Everyone understands the importance of routine and serendipity. However, it is the merging and balancing of the two that is important to grasp. In Chinese philosophy, yin and yang are seemingly opposite forces that are still complementary and interconnected. In the same vein, the balance of routine and serendipity are essential to being creative in your work. Of course it is not obvious where we strike the balance. Nobody knows except you. But balancing the two are essential to leverage your creativity.

After settling in as a freelance composer in Vienna, Mozart followed a rigorous plan to manage his time.

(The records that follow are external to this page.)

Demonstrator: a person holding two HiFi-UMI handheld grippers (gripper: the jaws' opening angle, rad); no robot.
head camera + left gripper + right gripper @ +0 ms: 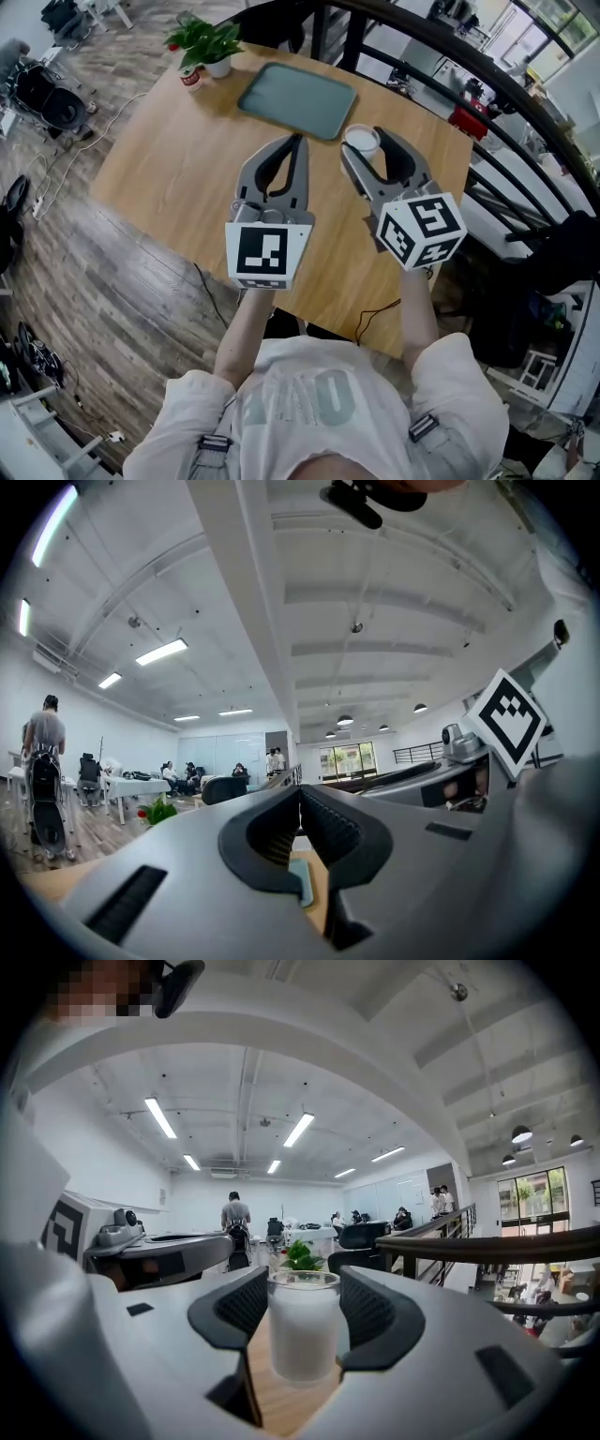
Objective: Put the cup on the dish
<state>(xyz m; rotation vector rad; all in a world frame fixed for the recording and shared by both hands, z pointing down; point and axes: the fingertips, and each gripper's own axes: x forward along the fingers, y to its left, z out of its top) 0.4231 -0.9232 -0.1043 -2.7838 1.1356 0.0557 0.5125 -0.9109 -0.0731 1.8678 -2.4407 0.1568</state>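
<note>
A white frosted cup [361, 140] sits between the jaws of my right gripper [364, 143], which is shut on it just in front of the dish's near right corner. In the right gripper view the cup [304, 1330] stands upright, and both ribbed pads [242, 1305] press its sides. The dish [298, 98] is a grey-green rectangular tray lying flat at the far side of the wooden table [178, 178]. My left gripper [298, 141] hovers beside the right one, shut with nothing in it, its tips near the dish's front edge. The left gripper view shows its jaws [298, 794] closed together.
A potted green plant [208, 42] and a small red can [190, 78] stand at the table's far left corner. A black railing [487, 84] curves behind the table on the right. A cable [380, 309] hangs over the near edge.
</note>
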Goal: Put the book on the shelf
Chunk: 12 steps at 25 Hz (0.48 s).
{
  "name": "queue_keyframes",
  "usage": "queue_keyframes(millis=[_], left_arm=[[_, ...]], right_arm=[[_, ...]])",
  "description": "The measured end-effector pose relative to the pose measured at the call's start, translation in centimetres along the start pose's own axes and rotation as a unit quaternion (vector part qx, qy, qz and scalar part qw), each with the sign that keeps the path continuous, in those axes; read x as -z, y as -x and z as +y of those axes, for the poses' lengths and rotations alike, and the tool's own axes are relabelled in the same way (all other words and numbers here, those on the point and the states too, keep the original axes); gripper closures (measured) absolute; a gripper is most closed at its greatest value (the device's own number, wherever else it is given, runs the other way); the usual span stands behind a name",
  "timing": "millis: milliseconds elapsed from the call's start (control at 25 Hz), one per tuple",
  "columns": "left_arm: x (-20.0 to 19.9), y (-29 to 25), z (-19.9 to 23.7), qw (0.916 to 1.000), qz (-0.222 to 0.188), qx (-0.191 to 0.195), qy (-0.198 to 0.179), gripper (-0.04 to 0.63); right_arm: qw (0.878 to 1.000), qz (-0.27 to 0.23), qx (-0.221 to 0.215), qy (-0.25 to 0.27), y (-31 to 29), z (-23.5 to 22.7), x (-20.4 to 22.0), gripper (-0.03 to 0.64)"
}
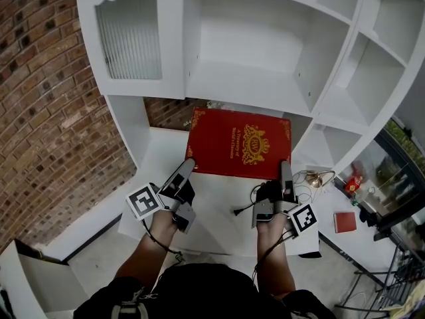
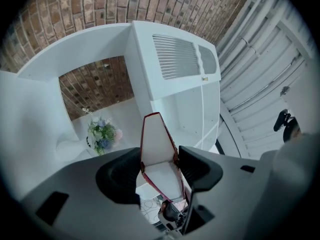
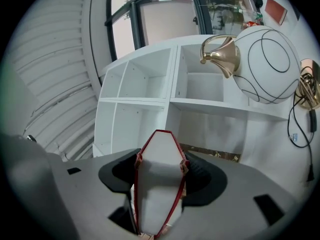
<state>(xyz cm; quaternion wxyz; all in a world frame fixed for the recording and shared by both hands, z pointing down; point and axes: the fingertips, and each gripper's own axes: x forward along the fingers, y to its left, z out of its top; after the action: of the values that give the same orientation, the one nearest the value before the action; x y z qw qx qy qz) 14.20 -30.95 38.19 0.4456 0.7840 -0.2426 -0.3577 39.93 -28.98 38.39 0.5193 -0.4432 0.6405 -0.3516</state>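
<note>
Head view: the red hardcover book with a gold crest (image 1: pixel 239 143) is held at frame centre before the white wooden shelf unit (image 1: pixel 265 78), covering part of its lower recess; the left gripper (image 1: pixel 188 166) and right gripper (image 1: pixel 284 170) clench its near corners; items at right are too small to name. Left gripper view: jaws grasp the book's white page edge, its lower end hidden behind the gripper body; a small bunch of flowers (image 2: pixel 102 134) stands at left. Right gripper view: jaws clamped on the book likewise; a white globe lamp (image 3: pixel 267 66) fills the upper right.
</note>
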Motion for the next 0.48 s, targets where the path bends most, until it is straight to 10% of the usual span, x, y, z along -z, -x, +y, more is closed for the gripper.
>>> queue_keyframes(millis=[480], left_arm=[[-1.6,-2.2,-3.2,0.9989,-0.007,0.03,-0.035,0.344]], right_arm=[[0.999,-0.004,-0.05,0.002,-2.7,4.0,-1.5,0.347]])
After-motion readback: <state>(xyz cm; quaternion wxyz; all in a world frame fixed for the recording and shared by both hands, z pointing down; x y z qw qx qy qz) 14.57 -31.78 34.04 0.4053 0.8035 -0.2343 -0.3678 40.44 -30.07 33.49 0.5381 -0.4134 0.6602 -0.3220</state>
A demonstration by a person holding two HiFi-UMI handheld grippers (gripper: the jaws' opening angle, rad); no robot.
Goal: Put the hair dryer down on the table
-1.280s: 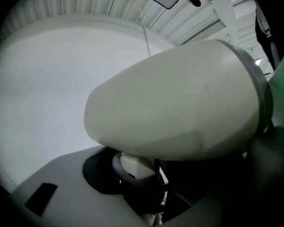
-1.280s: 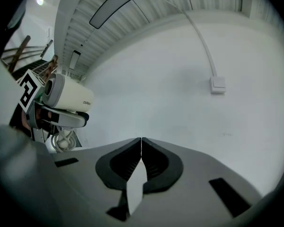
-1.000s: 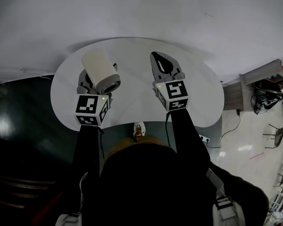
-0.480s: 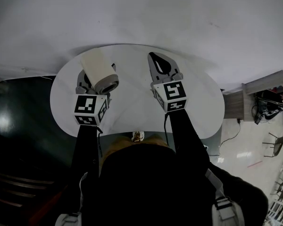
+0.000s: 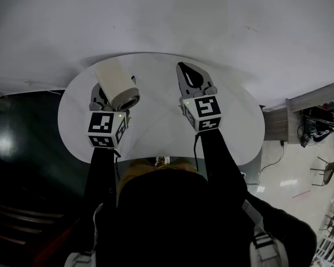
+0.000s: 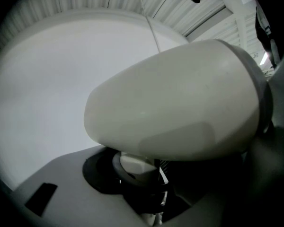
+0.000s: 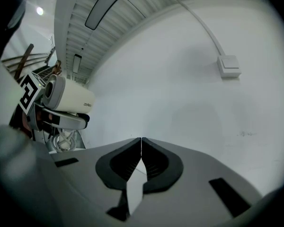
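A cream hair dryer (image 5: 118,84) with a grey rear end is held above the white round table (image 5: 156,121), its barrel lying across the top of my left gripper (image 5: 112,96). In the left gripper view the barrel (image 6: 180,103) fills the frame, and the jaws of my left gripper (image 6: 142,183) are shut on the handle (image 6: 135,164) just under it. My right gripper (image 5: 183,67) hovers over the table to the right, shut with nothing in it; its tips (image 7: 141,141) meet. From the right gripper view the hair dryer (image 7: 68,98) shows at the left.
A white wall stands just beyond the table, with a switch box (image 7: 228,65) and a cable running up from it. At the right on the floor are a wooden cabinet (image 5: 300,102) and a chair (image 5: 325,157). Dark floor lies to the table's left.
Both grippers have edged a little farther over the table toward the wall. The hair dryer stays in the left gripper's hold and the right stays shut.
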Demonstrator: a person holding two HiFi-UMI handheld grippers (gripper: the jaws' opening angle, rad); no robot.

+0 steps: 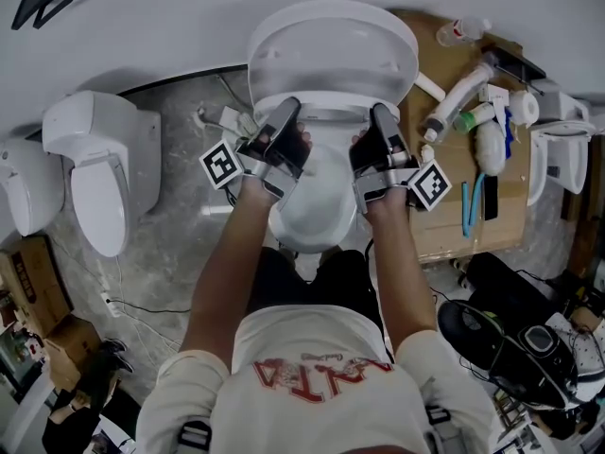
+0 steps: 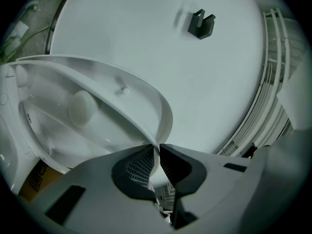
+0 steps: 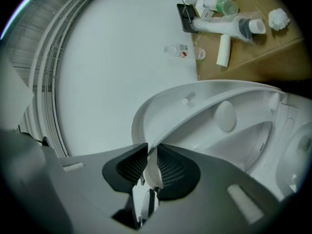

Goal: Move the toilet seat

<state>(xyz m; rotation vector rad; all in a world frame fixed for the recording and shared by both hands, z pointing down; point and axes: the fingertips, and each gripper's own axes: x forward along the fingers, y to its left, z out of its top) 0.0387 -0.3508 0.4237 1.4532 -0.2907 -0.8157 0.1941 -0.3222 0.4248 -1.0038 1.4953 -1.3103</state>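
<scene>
White toilet seat [image 1: 331, 45] is clamped by left gripper [image 1: 289, 105] and right gripper [image 1: 379, 112], cardboard [image 1: 452, 173] with bottles [image 1: 460, 96] beside it.

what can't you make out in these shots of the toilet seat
Black object: left gripper view, too small to identify.
Clear bottle's label: right gripper view, too small to read.
Yellow sticker: left gripper view, partly behind the left claw and toilet seat.
White fixture at far left: head view, cut off by the frame edge.
</scene>
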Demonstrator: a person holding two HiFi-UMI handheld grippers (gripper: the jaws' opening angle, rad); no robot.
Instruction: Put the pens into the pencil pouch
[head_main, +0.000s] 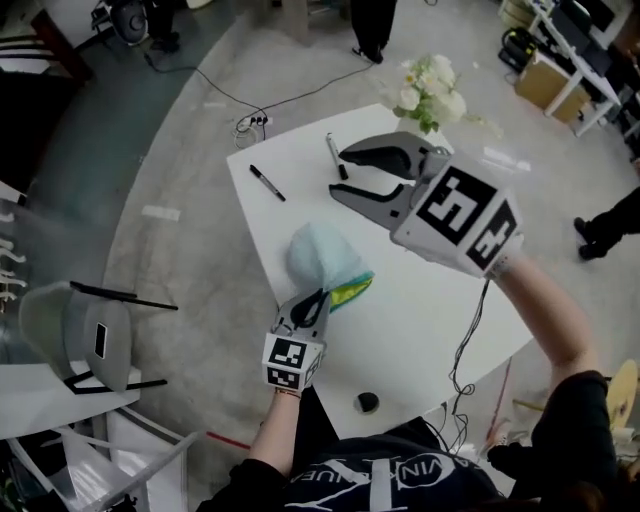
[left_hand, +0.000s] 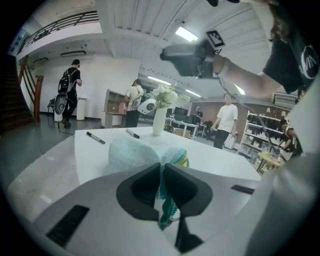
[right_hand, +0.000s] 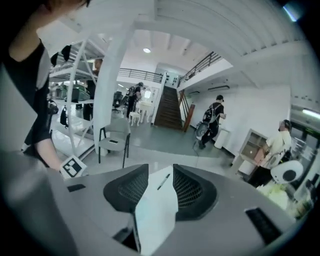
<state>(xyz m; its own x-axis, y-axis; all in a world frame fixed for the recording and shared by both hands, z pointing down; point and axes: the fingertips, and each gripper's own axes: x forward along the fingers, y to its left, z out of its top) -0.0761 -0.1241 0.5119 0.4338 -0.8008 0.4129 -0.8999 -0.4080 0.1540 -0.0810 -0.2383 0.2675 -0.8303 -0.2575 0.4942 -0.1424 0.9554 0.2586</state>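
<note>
Overall light: even, cool indoor light with muted, slightly washed colours in all three views.
Sources: a ceiling strip lamp high above and beyond the left gripper; a small round lamp high ahead of the right gripper.
Glare: the white counter below the right gripper is bright, almost without texture.
Shadows: soft and faint, with a thin one under the pencil pouch just ahead of the left gripper.
Blur: the right gripper view is soft throughout.
Distortion: fisheye bending and black corners in both gripper views; the floor curves in the head view.
Focus: gripper bodies nearest each lens are soft.
</note>
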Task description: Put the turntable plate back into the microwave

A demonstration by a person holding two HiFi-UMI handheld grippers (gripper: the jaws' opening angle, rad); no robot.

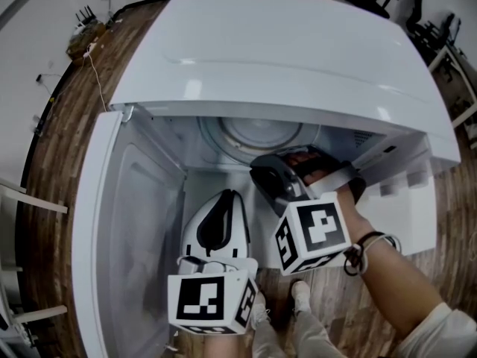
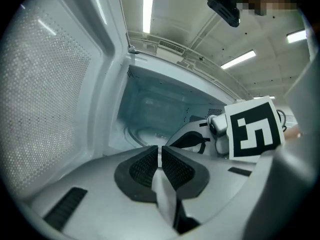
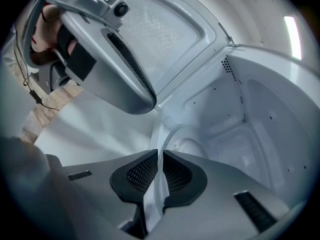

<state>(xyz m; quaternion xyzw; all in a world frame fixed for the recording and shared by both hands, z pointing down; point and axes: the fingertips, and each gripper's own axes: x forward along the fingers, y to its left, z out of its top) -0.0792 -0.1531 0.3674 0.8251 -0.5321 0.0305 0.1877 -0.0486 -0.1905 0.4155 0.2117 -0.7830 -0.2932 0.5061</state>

In a letter to his sister in 1782, he explained how he structured his days:

My hair is always done by six o’clock in the morning and by seven I am fully dressed. I then compose until nine. From nine to one I give lessons. Then lunch, unless I am invited to some house where they lunch at two or even three o’clock, as, for example, today and tomorrow at Countess Zichy’s and Countess Thun’s. I can never work before five or six o’clock in the evening, and even then I am often prevented by a concert. If I am not prevented, I compose until nine… At half past ten or eleven before going home — it depends on her mother’s darts and on my capacity to endure them! … I often go on writing until one — and am up again at six.

To be effective at what you do, you need to manage your time. On a daily basis, a routine sets your day and builds momentum for everything that you do. Recurring habits on any timeline are vital to get to the desired outcome.

I met Twitter’s Jack Dorsey in graduate school. It was inspiring to see how calm and focused he seemed. He told us that he takes different routes to work every day. By doing that, he observes ordinary life, which helps him see things he would otherwise overlook. He shared that while his mornings are entirely scheduled, he keeps his afternoons open to wander around and leaves room for unexpected meetings or encounters that would otherwise not happen. This is an approach that I’ve adopted that has helped me to be more creative.